#### DATA SHOWN

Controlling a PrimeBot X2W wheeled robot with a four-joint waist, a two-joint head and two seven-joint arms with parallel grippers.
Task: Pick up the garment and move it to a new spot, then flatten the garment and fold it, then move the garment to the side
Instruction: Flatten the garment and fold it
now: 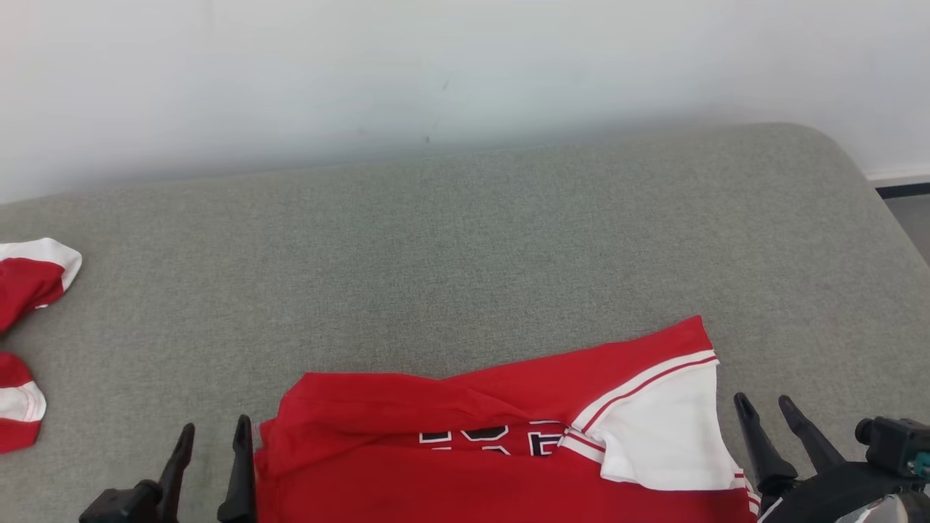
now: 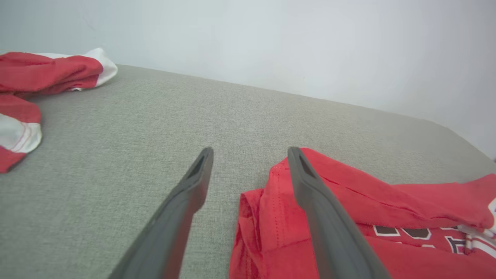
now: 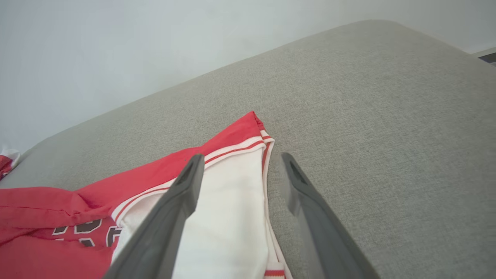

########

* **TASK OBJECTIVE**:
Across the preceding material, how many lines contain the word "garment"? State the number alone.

* **RESULT OF THIS EXERCISE**:
2